:: YOUR OBJECTIVE ::
Using the line that contains "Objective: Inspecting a" as the first line and the last line of the data as the final one, give every line in that range again exactly.

:: DATASET RECORDS ::
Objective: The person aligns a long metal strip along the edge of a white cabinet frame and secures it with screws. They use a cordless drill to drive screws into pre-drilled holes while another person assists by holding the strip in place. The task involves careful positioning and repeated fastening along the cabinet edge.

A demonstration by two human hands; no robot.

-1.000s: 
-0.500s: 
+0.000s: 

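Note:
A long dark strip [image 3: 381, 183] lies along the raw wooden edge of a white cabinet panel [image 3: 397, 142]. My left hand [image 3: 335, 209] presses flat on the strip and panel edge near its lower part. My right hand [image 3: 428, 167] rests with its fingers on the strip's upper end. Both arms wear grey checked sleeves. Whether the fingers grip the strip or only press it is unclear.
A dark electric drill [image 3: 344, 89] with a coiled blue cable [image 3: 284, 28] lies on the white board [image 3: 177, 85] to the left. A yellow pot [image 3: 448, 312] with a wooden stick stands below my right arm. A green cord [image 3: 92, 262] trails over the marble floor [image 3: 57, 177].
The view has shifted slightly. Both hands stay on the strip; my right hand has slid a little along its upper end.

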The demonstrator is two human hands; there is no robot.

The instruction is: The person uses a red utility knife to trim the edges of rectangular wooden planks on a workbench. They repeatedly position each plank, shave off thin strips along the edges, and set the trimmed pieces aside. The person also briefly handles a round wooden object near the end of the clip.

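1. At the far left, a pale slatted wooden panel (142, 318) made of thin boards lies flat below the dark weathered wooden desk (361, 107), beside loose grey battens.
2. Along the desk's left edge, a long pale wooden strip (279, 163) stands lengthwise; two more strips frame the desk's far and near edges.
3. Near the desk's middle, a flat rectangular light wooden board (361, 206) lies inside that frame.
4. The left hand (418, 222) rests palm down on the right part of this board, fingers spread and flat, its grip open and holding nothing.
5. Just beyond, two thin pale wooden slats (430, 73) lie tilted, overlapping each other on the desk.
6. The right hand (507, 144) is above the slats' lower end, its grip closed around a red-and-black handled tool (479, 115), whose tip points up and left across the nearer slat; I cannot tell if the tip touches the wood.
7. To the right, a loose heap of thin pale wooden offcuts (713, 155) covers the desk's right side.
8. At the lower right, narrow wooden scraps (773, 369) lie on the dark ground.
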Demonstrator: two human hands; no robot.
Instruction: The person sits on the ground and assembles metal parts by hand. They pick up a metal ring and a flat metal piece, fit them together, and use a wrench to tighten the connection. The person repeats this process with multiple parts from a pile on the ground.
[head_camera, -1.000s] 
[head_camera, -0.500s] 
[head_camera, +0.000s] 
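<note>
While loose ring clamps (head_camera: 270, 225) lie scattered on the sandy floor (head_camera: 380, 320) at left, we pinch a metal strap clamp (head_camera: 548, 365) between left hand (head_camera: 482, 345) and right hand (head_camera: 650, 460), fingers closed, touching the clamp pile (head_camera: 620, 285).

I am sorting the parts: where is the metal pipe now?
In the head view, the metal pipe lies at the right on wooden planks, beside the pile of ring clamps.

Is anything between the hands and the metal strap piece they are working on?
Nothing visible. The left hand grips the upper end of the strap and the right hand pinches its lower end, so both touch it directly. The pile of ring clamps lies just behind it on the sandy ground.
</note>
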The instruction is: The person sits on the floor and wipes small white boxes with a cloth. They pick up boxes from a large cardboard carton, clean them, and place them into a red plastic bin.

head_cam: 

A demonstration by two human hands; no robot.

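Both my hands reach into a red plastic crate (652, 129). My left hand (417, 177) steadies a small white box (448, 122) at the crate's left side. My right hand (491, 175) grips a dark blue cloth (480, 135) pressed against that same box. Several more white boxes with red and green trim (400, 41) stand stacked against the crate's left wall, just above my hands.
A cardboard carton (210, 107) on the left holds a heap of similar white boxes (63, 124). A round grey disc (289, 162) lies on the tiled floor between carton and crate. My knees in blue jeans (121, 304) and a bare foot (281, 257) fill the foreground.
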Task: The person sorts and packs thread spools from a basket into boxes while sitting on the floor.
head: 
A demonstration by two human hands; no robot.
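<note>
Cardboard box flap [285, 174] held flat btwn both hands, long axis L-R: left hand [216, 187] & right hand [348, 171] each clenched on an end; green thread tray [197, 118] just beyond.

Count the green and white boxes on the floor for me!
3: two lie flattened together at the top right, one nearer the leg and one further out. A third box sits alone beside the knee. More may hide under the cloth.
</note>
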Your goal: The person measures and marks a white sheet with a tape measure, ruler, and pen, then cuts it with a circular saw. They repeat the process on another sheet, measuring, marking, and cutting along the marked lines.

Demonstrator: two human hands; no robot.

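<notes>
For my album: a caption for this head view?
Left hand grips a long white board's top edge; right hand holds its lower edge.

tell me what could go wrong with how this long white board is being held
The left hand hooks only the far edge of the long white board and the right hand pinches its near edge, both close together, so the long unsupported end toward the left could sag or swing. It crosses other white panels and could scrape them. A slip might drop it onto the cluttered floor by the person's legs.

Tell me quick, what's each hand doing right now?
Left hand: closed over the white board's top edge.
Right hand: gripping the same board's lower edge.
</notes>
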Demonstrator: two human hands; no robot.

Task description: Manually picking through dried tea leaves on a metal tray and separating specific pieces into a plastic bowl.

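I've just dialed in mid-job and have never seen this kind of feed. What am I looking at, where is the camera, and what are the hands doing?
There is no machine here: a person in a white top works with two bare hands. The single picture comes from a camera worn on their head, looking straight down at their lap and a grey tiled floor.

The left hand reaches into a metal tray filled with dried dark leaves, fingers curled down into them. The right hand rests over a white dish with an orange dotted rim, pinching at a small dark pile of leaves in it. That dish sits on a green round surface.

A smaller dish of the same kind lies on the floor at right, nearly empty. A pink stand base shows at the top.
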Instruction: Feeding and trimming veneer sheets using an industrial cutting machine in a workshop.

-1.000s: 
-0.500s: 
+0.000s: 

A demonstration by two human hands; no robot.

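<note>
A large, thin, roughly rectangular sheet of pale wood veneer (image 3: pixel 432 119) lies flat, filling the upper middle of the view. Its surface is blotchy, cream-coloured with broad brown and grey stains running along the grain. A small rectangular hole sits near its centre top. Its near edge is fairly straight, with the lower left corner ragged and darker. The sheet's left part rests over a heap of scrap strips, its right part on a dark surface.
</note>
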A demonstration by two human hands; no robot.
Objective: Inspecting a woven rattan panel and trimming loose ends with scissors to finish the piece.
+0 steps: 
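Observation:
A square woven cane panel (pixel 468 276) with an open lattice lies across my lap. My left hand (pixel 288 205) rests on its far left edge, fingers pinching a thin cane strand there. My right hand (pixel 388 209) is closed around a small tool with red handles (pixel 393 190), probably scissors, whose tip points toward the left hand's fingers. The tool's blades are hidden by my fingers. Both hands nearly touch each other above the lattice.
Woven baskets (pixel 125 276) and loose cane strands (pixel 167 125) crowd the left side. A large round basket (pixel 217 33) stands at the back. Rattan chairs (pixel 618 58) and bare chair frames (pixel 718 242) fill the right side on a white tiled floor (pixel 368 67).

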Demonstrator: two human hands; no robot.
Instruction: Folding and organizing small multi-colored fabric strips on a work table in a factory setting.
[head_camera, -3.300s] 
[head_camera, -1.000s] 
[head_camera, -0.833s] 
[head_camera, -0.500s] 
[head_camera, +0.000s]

:: SOLUTION ::
Objective: Inspecting a woven rattan panel and trimming loose ends with scissors to finish the piece.
+0 steps: 
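Observation:
A square woven cane panel (pixel 468 276) with an open lattice lies across my lap. My left hand (pixel 288 205) rests on its far left edge, fingers pinching a thin cane strand there. My right hand (pixel 388 209) is closed around a small tool with red handles (pixel 393 190), probably scissors, whose tip points toward the left hand's fingers. The tool's blades are hidden by my fingers. Both hands nearly touch each other above the lattice.
Woven baskets (pixel 125 276) and loose cane strands (pixel 167 125) crowd the left side. A large round basket (pixel 217 33) stands at the back. Rattan chairs (pixel 618 58) and bare chair frames (pixel 718 242) fill the right side on a white tiled floor (pixel 368 67).
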
Demonstrator: two human hands; no robot.
Instruction: Folding and organizing small multi-colored fabric strips on a work table in a factory setting.
[head_camera, -3.300s] 
[head_camera, -1.000s] 
[head_camera, -0.833s] 
[head_camera, -0.500s] 
[head_camera, +0.000s]

No more work is needed on this answer.